[REQUIRED WORK]:
Take the material below and reproduce, word for word, only the lines from the line with "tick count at" through the line with "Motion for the".

[INPUT DATA]:
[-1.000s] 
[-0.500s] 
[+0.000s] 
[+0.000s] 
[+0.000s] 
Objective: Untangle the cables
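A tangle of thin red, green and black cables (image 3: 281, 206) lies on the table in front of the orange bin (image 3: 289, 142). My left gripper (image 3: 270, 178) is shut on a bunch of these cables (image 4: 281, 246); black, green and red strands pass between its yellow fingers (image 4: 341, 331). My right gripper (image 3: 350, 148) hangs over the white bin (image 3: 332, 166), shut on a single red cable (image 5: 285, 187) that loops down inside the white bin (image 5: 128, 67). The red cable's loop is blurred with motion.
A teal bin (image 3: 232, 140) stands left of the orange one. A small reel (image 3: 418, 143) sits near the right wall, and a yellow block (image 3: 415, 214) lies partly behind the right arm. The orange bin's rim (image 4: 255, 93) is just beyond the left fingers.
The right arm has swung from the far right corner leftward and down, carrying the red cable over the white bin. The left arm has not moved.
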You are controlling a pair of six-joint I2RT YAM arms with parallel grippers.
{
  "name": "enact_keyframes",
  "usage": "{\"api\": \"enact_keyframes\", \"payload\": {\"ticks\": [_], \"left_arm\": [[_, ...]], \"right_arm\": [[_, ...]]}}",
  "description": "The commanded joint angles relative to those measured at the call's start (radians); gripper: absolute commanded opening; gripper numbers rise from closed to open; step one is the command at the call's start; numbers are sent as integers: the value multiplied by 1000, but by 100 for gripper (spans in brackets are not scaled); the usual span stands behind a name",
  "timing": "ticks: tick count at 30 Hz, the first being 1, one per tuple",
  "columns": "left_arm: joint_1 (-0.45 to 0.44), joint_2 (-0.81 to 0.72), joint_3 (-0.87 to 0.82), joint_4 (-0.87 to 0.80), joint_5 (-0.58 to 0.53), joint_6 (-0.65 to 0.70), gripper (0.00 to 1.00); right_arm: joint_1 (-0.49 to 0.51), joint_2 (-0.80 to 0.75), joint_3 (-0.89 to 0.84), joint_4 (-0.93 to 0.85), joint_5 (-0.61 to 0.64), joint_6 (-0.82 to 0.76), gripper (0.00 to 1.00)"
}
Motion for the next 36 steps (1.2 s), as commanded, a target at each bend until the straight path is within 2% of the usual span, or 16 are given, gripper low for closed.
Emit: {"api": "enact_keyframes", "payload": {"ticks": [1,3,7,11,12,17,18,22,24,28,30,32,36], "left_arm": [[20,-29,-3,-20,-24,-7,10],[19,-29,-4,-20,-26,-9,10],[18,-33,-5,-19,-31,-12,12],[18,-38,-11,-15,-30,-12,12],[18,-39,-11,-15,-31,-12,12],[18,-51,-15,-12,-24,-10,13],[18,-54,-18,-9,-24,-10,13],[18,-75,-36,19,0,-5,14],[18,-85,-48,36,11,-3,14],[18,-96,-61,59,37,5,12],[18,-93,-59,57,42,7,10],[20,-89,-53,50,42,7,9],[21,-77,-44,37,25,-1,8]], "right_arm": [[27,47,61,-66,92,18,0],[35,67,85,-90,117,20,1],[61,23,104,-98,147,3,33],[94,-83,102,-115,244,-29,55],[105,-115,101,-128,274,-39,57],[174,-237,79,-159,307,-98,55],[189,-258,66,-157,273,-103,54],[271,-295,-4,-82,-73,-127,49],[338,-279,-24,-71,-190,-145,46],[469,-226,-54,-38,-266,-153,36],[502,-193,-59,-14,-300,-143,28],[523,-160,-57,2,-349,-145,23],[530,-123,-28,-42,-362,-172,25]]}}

[RESPONSE TO THIS TASK]:
  "timing": "ticks: tick count at 30 Hz, the first being 1, one per tuple",
  "columns": "left_arm: joint_1 (-0.45 to 0.44), joint_2 (-0.81 to 0.72), joint_3 (-0.87 to 0.82), joint_4 (-0.87 to 0.80), joint_5 (-0.58 to 0.53), joint_6 (-0.65 to 0.70), gripper (0.00 to 1.00); right_arm: joint_1 (-0.49 to 0.51), joint_2 (-0.80 to 0.75), joint_3 (-0.89 to 0.84), joint_4 (-0.93 to 0.85), joint_5 (-0.61 to 0.64), joint_6 (-0.82 to 0.76), gripper (0.00 to 1.00)"
}
Motion for the next 36 steps (1.2 s), as commanded, a target at each bend until the straight path is within 2% of the usual span, or 16 are given, gripper low for closed.

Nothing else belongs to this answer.